Mycosis fungoides is a type of non-Hodgkin lymphoma, but hypercalcemia occurring in patients with mycosis fungoides has not been reported. There are some subtypes of mycosis fungoides, and granulomatous mycosis fungoides is a rare one that has distinct histological features. Granulomatous formation with aggregations of histiocytes accompanied by epidermotropism of lymphocytes is found in granulomatous mycosis fungoides. Granulomatous formation is divided into several patterns, and sarcoid-like granuloma is the most common pattern. However, there have been no reports of hypercalcemia induced by granulomatous mycosis fungoides. In the present case, CD68+ macrophage infiltration and epithelioid granuloma formation were found in the skin biopsy specimens obtained from several parts. In addition, the serum soluble interleukin-2 receptor levels and the degrees of skin lesions went in parallel with the increased serum calcium and calcitriol levels. The above-mentioned facts suggest that hypercalcemia might be derived from elevated calcitriol levels induced by granulomatous mycosis fungoides in this patient.

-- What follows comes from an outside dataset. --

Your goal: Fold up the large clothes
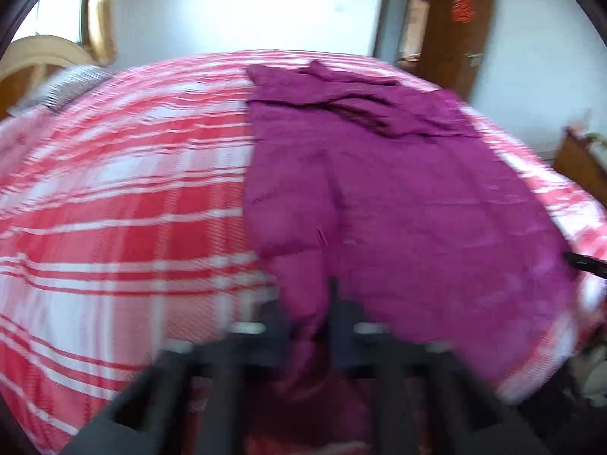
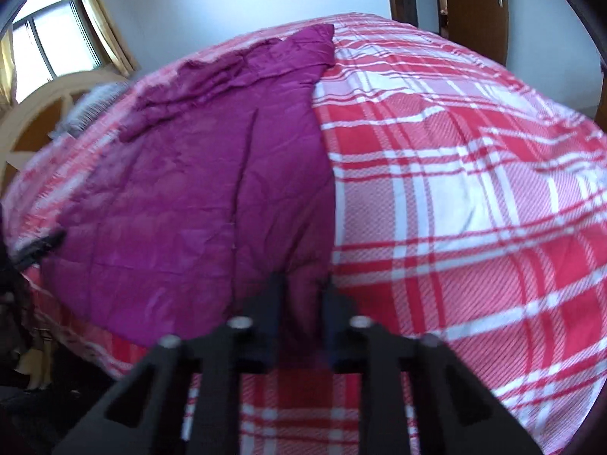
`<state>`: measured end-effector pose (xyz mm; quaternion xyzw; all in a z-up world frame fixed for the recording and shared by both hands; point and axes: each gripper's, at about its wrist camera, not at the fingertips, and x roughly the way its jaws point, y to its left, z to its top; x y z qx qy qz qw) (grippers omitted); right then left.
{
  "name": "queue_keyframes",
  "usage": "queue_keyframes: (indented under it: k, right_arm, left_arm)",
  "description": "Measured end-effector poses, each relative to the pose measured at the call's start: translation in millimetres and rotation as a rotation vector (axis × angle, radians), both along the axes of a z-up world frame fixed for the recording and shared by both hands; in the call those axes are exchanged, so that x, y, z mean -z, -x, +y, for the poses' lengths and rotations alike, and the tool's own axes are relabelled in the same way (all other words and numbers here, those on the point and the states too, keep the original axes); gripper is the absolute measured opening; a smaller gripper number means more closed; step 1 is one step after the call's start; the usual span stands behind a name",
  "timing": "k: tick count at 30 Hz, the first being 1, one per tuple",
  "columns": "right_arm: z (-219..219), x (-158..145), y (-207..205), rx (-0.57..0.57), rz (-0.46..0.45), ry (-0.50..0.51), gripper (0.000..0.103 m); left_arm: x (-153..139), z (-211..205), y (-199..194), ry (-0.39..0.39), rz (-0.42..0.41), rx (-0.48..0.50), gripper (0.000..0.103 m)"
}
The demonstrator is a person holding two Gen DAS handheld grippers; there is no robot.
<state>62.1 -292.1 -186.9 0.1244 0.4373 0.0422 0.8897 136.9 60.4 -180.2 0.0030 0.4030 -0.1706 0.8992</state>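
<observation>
a: the jaws of the left gripper (image 1: pixel 309 299) and right gripper (image 2: pixel 303 295) both pinch the purple cloth (image 1: pixel 398 189).
b: it lies flat on the checked bed (image 2: pixel 474 189).

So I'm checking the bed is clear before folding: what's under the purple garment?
The red and white plaid bedcover shows all around the purple garment, which lies spread on it. Anything else beneath the cloth is covered and cannot be seen.
</observation>
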Motion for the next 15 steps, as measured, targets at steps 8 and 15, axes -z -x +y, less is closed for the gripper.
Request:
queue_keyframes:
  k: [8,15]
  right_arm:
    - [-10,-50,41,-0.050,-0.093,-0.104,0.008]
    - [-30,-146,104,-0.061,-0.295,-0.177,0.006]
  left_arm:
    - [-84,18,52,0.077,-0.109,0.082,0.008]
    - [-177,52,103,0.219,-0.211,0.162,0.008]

Several facts provide evidence for the association between hypercalcemia and mycosis fungoides in this case. First, it has been reported that the incidence of hypercalcemia in non-Hodgkin lymphoma correlates with histological grade, and the incidence of hypercalcemia is only 1%-2% in the low-grade group, whereas it is as high as 30% in the high- and intermediate-grade groups[14,15]. The elevation of serum calcium levels correlates with the histological grade and the degree of host macrophage infiltration into lymphomatous tissue. Goteri et al reviewed cases of biopsy-proven mycosis fungoides and classified their histological features into 4 grades based on the quantity and distribution of infiltrating cells. According to the classification, in the present case, the highest grade was present and may have been correlated with hypercalcemia. Next, after hemodialysis was started, hypercalcemia became marked with decreased urinary volume. Hypercalcemia is not evident as long as renal function is intact, because calcium can be excreted into the urine. In fact, it is reported that 17% of patients who presented with non-Hodgkin lymphoma had hypercalciuria, even though no patients showed overt hypercalcemia. They indicate that it is possible that renal function deterioration to ESRD contributed to hypercalcemia in the present case.

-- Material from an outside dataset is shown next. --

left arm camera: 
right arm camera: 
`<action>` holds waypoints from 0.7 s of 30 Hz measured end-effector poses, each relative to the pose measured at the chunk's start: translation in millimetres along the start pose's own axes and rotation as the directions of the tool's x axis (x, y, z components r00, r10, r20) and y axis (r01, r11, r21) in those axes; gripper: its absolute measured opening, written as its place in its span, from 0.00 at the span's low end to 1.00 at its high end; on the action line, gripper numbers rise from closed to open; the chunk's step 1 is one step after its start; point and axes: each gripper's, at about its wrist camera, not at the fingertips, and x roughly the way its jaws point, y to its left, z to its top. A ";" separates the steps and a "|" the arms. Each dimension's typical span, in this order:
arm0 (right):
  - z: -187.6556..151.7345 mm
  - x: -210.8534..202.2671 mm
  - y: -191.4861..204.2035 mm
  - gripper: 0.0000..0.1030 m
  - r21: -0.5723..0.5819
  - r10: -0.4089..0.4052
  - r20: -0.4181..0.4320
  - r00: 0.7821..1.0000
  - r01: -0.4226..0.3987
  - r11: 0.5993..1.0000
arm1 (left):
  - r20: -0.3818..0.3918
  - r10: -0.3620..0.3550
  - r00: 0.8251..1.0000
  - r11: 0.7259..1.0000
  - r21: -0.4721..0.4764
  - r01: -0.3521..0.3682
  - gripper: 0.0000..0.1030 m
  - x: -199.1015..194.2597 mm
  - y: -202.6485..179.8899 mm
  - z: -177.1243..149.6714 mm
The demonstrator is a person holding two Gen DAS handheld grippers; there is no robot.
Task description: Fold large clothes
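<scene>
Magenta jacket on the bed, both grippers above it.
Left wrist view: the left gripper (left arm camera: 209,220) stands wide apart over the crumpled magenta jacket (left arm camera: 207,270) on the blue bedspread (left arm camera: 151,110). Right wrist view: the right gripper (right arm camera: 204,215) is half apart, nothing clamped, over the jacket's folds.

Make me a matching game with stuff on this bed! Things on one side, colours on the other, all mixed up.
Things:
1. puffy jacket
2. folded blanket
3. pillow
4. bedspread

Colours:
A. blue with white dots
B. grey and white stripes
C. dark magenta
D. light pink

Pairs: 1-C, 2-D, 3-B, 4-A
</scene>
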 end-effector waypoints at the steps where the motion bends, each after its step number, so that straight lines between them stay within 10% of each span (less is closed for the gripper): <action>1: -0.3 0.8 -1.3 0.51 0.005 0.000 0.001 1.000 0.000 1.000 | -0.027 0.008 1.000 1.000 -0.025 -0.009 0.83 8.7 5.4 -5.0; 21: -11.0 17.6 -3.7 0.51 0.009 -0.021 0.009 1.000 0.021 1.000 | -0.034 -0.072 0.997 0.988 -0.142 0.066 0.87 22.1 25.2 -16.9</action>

A case of calcitriol-induced hypercalcemia in a patient with granulomatous mycosis fungoides with ESRD was described. Although the incidence of hypercalciuria, hypercalcemia, and hypervitaminosis D3 in mycosis fungoides has not been fully elucidated, careful attention should be paid to calcium metabolism in patients with mycosis fungoides, especially granulomatous mycosis fungoides with ESRD.
The authors would like to thank all of the staff at the Department of Dermatology in Hamamatsu University School of Medicine for their cooperation in diagnosing the patient with granulomatous mycosis fungoides.